Ich bin ein eher praktischer und wenig feinsinniger Mensch, aus dieser etwas plumpen Weltsicht heraus denke ich, meine Grundeinstellung ist meinem Pferd ziemlich wumpe und sch..egal. Jedenfalls trinken wir selten Tee und philosophieren über das große Ganze.

Für mich sind die Haltungsbedingungen das aller-aller Entscheidenste was zum Wohlbefinden und Lebensqualität meines Pferdes beiträgt. Denn sind wir doch mal ehrlich, so wichtig sind wir für unsere Pferde nicht, auch bei einer wunderschönen harmonischen Beziehung, die auf gegenseitigem Respekt und Anstand beruht.
Es ist doch einfach so, dass wir dem Pferd Dinge beibringen möchten, die für das Pferd an sich nicht kriegsentscheidend und wesentlich sind.

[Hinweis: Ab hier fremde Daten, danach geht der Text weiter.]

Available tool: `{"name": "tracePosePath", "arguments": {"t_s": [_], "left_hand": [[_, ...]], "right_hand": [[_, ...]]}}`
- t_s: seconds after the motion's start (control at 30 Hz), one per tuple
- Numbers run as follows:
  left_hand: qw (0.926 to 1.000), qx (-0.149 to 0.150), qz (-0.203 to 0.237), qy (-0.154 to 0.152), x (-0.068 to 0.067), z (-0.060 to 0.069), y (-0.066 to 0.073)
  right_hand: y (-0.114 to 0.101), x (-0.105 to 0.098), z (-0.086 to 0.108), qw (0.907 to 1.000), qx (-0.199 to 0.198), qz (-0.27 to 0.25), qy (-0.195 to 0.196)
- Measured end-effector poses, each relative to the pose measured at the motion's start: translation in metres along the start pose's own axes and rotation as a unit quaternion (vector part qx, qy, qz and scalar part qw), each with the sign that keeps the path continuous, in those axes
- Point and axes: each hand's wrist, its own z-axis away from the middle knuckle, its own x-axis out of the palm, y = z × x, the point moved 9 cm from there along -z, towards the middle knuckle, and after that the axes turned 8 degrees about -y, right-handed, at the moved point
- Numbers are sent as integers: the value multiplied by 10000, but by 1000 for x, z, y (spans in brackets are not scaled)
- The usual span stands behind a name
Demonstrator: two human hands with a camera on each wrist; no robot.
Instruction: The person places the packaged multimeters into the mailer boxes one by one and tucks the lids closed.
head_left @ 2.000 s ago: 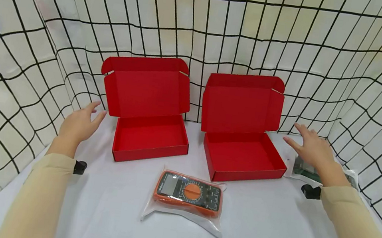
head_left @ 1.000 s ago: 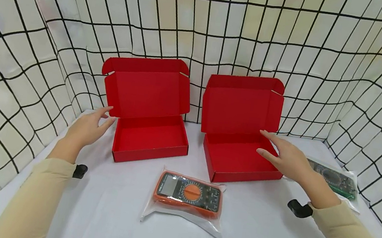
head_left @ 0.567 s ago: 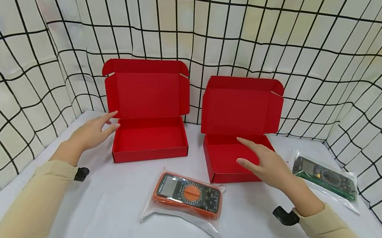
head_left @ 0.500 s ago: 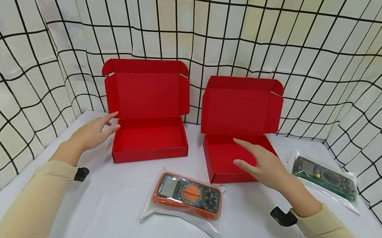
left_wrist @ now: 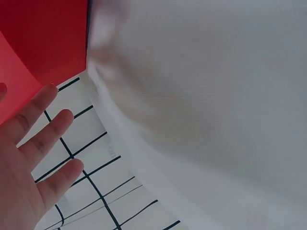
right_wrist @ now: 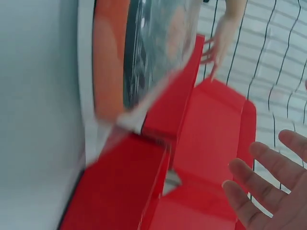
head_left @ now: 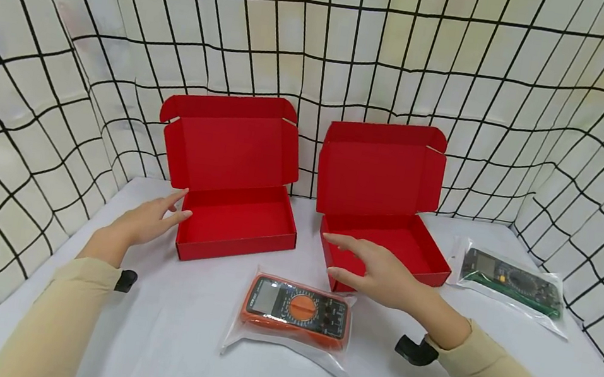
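My left hand (head_left: 145,223) hovers at the left side of the left red box (head_left: 241,215), fingers extended and holding nothing; its spread fingers also show in the left wrist view. In front of the right red box (head_left: 384,257), my right hand (head_left: 382,275) hangs in the air with straight fingers, covering part of that box's front wall. Just below and left of it lies an orange multimeter (head_left: 298,308) in a clear plastic bag, face up on the table. Both boxes stand with their lids raised, and nothing shows inside them. The right wrist view is blurred.
A second multimeter, dark with a green edge (head_left: 515,283), lies in a clear bag at the right of the table. White cloth walls (head_left: 317,76) with a black grid close in the back and both sides. A white cloth covers the table (head_left: 173,337).
My right hand has swept from beside the bagged green multimeter leftward and toward me, across the right box. The left hand has shifted slightly right and nearer. Boxes and multimeters stay put.
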Motion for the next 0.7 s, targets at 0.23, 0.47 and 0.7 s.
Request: {"name": "tracePosePath", "arguments": {"t_s": [0.23,0.47,0.7], "left_hand": [[9998,89,-68,-148,4,2,0],[9996,87,-119,-244,7,2,0],[9993,-32,-129,-347,14,1,-6]], "right_hand": [[-23,34,-11,9973,-264,-392,-554],[-40,66,-18,9904,-522,-210,-1261],[-39,92,-20,9822,-368,480,-1778]]}}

Ob ich dabei im übertragenen immer nur Toller,Toller, Toller sage oder auch mal Du, Du, Du, spielt, glaub, keine so riesen Rolle. Wichtiger ist doch, dass man das individuelle Pferd ernst und wahr nimmt.
Jedenfalls bin ich der Überzeugung, das man ganz schön lange ziemlich bescheiden Reiten und mit dem Pferd umgehen kann bis man ihm das Leben so gründlich versaut hat wie unter antiquierten Haltungsbedingungen. Jedenfalls so lange der Style nicht aggressiv und mißachtend ist.

Lustig, die Beschreibungen, sanft, gutmütig und freundlich wären die letzten Attribute die mir einfallen würden wenn ich mein Pferd beschreiben sollte.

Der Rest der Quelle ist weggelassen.